From the liner notes:

This album illustrates the great and long-standing musical rapport between June and arranger-composer Pete Rugolo. Pete uses three distinctive instrumental groupings here -- a large string orchestra, a smaller string and woodwind group, and a third ensemble that features trombones, rhythm, vibes and xylophone. His backing complements to perfection these performances by Miss June Christy -- who, for an enchanting interlude, has locked the door and Gone For The Day.

Vinyl Condition

Mint Minus Minus and maybe a bit better is about as quiet as any vintage pressing will play, and since only the right vintage pressings have any hope of sounding good on this album, that will most often be the playing condition of the copies we sell. (The copies that are even a bit noisier get listed on the site are seriously reduced prices or traded back in to the local record stores we shop at.)

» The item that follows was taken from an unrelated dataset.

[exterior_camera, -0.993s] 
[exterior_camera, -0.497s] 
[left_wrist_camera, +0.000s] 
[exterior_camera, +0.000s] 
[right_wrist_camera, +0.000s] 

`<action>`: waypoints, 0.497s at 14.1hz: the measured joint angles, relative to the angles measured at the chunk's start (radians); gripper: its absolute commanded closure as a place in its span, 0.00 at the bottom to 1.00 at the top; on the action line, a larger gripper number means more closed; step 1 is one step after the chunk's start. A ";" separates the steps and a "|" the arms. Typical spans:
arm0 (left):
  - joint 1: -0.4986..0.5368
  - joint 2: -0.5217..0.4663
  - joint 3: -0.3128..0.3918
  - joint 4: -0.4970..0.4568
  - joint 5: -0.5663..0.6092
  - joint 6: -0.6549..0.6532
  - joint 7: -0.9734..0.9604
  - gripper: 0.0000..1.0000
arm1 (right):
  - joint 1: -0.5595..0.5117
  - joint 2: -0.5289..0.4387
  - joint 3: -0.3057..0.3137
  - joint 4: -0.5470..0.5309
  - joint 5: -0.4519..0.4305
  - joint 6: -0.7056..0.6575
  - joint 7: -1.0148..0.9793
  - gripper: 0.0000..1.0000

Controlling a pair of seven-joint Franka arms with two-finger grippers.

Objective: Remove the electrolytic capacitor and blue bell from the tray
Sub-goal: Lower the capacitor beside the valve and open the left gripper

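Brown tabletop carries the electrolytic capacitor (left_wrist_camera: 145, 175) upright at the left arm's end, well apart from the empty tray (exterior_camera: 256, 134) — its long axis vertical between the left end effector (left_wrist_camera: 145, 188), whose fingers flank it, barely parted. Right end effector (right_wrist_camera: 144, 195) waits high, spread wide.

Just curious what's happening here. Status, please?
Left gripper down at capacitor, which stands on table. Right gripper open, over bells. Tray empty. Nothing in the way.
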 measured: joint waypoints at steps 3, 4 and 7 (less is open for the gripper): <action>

Those of you looking for quiet vinyl will have to settle for the sound of other pressings and Heavy Vinyl reissues, purchased elsewhere of course as we have no interest in selling records that don't have the vintage analog magic of these wonderful recordings.

If you want to make the trade-off between bad sound and quiet surfaces with whatever Heavy Vinyl pressing might be available, well, that's certainly your prerogative, but we can't imagine losing what's good about this music -- the size, the energy, the presence, the clarity, the weight -- just to hear it with less background noise.

Side One

  • It’s So Peaceful in the Country
  • When the Sun Comes Out
  • It’s a Most Unusual Day
  • Interlude
  • Love Turns Winter to Spring
  • When You Awake

Side Two

  • Lazy Afternoon
  • When the World Was Young
  • Gone for the Day
  • Lost in a Summer Night
  • Give Me the Simple Life
  • Lazy Mood

AMG Biography

Though she was the epitome of the vocal cool movement of the 1950s, June Christy was a warm, chipper vocalist able to stretch out her impressive voice on bouncy swing tunes and set herself apart from other vocalists with her deceptively simple enunciation.

Christy’s debut LP for Capitol, 1954’s Something Cool, was recorded with Rugolo at the head of the orchestra. The album launched the vocal cool movement and hit the Top 20 album charts in America, as did a follow-up, The Misty Miss Christy. Her 1955 Duet LP paired her voice with Kenton’s piano, while most of her Capitol LPs featured her with various Kenton personnel and Rugolo (or Bob Cooper) at the head of the orchestra. She reprised her earlier big-band days with 1959’s June Christy Recalls Those Kenton Days, and recorded a raft of concept LPs before retiring in 1965. Christy returned to the studio only once, for 1977’s Impromptu on Musicraft.